Task prompt: Find all lines in the records that include the word "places", and copy them out.

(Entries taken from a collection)

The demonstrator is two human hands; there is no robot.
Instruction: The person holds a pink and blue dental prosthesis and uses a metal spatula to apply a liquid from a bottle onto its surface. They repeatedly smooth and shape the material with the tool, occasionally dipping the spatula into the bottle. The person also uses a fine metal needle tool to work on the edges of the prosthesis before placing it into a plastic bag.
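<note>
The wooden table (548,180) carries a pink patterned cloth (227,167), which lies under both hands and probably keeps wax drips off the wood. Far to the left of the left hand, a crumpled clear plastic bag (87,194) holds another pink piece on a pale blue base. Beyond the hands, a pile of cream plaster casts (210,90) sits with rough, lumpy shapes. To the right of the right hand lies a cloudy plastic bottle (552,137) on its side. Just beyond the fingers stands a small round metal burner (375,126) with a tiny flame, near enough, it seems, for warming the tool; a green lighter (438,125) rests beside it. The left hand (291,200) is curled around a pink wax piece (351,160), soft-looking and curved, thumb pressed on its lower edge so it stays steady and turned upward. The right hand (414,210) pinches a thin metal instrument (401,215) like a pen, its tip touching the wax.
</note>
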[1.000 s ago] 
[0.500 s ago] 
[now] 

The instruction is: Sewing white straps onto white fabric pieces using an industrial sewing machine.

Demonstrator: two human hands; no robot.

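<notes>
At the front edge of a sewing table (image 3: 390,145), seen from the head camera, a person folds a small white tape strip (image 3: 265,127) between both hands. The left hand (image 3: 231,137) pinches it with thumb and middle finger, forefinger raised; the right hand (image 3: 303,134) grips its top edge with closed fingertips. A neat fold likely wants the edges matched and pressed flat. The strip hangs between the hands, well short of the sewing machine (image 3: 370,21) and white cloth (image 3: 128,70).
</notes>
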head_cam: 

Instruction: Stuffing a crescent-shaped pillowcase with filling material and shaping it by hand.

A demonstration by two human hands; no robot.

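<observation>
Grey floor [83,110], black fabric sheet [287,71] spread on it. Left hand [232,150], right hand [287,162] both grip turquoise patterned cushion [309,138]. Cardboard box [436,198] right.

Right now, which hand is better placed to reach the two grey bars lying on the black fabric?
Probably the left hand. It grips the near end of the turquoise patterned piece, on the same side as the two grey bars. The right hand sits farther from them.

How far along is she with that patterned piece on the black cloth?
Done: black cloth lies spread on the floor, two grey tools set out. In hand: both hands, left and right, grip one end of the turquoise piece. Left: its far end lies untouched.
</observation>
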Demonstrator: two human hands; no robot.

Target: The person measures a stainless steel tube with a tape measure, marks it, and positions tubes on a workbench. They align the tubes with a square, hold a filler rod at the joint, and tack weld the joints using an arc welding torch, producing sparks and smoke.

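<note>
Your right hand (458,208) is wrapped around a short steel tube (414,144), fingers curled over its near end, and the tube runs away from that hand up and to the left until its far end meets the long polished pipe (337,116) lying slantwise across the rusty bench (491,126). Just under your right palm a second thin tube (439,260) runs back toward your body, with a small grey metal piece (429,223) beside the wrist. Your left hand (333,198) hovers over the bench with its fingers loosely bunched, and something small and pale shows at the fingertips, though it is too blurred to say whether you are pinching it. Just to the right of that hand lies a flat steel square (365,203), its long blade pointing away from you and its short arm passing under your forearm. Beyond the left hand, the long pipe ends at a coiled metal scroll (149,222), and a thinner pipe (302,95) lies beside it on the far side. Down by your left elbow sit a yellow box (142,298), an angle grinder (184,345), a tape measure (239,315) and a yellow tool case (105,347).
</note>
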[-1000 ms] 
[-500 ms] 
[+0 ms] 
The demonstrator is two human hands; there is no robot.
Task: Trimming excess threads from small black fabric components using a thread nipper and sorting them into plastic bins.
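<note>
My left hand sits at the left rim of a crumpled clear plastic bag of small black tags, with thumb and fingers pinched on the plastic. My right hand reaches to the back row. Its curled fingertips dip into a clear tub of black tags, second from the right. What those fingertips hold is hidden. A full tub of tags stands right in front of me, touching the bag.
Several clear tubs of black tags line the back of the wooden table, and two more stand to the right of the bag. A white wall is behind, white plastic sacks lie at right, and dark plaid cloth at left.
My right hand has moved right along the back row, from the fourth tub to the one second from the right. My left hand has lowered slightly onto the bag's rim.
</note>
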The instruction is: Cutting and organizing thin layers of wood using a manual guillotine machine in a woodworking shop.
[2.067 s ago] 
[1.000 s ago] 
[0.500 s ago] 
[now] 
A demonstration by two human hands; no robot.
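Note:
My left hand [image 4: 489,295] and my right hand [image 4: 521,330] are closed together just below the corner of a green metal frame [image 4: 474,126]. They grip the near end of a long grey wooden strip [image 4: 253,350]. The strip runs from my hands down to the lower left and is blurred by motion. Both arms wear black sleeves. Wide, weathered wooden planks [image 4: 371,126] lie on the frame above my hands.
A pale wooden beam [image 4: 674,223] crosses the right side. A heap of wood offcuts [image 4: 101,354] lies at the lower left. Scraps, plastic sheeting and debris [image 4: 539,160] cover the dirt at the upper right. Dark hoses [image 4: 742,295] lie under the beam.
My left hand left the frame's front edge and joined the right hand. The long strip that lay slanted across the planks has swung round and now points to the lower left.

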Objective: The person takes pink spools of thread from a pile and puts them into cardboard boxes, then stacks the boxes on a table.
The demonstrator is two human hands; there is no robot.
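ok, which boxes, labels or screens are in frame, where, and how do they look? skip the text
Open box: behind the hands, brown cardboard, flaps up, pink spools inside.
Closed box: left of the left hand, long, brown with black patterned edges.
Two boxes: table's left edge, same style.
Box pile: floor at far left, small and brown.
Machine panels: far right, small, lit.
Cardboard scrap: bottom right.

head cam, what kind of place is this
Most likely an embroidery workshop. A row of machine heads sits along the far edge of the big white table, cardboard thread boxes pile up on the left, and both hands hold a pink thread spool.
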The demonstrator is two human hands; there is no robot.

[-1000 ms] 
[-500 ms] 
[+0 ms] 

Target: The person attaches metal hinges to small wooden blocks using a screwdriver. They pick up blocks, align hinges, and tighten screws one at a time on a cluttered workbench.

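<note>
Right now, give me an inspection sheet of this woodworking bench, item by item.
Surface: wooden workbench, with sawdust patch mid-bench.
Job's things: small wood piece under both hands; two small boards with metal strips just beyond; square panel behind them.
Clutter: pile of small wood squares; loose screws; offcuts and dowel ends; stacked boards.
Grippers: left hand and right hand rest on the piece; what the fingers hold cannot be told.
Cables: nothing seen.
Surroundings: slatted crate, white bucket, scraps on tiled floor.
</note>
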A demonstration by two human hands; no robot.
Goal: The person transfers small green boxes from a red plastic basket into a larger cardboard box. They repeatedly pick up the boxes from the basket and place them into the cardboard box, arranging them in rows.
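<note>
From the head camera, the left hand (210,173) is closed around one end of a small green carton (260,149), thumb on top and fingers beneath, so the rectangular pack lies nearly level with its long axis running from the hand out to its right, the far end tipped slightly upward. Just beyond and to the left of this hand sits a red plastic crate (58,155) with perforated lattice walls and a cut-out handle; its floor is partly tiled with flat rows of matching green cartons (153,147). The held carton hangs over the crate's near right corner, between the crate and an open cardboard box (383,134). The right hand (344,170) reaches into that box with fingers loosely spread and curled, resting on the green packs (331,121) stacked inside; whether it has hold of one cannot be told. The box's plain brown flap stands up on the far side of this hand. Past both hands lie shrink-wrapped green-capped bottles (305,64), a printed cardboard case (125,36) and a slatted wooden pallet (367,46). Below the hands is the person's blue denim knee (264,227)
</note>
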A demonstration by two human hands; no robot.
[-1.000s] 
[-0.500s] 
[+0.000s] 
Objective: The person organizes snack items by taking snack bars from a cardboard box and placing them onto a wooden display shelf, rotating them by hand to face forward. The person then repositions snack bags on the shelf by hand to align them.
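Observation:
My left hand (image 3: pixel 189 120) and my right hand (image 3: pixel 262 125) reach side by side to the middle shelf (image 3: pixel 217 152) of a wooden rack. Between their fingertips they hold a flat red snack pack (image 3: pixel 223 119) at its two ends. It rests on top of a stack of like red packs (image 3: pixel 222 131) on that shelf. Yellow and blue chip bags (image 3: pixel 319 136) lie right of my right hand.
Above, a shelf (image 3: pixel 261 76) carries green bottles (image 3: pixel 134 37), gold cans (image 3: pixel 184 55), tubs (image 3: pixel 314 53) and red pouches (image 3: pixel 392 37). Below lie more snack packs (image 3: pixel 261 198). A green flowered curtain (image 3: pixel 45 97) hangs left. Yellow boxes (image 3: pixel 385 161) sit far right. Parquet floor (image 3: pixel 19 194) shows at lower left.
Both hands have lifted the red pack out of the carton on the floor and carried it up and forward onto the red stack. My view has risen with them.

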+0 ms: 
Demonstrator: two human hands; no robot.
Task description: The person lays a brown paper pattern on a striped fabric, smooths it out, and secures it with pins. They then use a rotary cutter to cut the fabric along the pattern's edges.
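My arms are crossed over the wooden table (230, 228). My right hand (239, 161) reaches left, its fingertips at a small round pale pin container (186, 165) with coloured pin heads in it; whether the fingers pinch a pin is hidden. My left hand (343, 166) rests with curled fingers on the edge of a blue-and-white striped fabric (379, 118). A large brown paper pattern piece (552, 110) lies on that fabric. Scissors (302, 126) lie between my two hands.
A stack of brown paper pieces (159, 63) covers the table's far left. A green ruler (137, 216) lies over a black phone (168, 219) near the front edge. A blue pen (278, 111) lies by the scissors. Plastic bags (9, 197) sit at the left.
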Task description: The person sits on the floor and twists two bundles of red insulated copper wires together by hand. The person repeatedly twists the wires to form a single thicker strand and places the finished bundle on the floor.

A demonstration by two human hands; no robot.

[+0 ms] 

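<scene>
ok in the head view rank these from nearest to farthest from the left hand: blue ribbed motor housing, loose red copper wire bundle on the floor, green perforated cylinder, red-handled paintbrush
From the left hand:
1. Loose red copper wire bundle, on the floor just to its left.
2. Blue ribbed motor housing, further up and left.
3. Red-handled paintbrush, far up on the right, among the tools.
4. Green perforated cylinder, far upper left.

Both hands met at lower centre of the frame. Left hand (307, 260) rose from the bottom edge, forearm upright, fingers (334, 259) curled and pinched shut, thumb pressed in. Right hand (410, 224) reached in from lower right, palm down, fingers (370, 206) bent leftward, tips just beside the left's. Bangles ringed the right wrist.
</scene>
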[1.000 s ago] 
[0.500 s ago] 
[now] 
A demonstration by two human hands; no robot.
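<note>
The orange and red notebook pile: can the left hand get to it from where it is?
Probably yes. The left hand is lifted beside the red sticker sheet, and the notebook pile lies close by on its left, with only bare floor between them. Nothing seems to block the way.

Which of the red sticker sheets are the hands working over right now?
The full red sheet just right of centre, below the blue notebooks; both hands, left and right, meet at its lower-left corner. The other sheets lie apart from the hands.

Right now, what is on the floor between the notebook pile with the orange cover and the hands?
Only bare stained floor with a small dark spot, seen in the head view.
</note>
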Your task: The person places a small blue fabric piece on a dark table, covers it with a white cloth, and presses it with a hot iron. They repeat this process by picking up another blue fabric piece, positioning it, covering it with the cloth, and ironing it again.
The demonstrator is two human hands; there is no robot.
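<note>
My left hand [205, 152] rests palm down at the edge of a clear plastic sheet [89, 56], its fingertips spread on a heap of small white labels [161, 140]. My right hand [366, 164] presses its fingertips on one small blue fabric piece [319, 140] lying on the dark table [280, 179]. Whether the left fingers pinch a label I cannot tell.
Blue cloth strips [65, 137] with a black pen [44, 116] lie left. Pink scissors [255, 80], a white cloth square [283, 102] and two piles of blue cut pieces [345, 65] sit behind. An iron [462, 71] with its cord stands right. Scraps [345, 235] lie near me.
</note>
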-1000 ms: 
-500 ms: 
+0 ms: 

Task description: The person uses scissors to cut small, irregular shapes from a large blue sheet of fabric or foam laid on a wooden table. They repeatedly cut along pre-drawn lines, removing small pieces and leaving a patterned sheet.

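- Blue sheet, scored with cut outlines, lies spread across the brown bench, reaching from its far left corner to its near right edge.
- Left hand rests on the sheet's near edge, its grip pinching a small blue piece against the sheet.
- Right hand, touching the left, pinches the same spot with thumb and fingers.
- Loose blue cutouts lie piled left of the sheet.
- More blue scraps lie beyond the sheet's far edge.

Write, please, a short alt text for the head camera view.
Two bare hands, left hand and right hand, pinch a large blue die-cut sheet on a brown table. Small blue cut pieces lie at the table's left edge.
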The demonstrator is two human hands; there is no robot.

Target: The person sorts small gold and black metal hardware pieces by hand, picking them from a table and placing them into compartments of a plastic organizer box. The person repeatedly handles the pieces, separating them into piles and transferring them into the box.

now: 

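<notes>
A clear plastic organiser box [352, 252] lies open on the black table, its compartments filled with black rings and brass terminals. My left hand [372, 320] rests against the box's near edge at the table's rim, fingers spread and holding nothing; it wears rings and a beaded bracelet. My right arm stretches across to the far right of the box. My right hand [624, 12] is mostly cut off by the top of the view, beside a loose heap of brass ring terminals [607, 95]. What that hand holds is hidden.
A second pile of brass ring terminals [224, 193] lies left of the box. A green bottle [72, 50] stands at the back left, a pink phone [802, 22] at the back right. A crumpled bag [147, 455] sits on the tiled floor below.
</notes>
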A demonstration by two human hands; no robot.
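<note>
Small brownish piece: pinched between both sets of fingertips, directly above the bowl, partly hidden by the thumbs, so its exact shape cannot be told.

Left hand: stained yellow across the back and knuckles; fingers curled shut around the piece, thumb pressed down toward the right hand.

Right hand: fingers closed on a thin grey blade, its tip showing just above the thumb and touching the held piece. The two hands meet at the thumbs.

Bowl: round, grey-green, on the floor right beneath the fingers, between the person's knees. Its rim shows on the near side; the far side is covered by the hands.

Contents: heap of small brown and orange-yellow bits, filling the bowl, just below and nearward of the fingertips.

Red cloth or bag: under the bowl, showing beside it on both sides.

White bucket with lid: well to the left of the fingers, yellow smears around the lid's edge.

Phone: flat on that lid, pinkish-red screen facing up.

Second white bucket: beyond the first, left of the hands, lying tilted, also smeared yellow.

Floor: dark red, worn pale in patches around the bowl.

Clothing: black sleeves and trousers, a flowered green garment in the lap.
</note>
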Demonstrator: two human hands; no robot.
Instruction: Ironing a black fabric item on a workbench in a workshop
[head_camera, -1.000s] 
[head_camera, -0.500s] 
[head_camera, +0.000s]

Task result:
Task description: The person sits on the floor and twists two bundles of red insulated copper wires together by hand. The person repeatedly twists the wires to form a single thicker strand and places the finished bundle on the floor.
Your task: The person places a small blue fabric piece on a dark table, covers it with a white cloth, and presses it with a hot iron. They repeat this process by picking up another blue fabric piece, positioning it, covering it with the cloth, and ironing it again.

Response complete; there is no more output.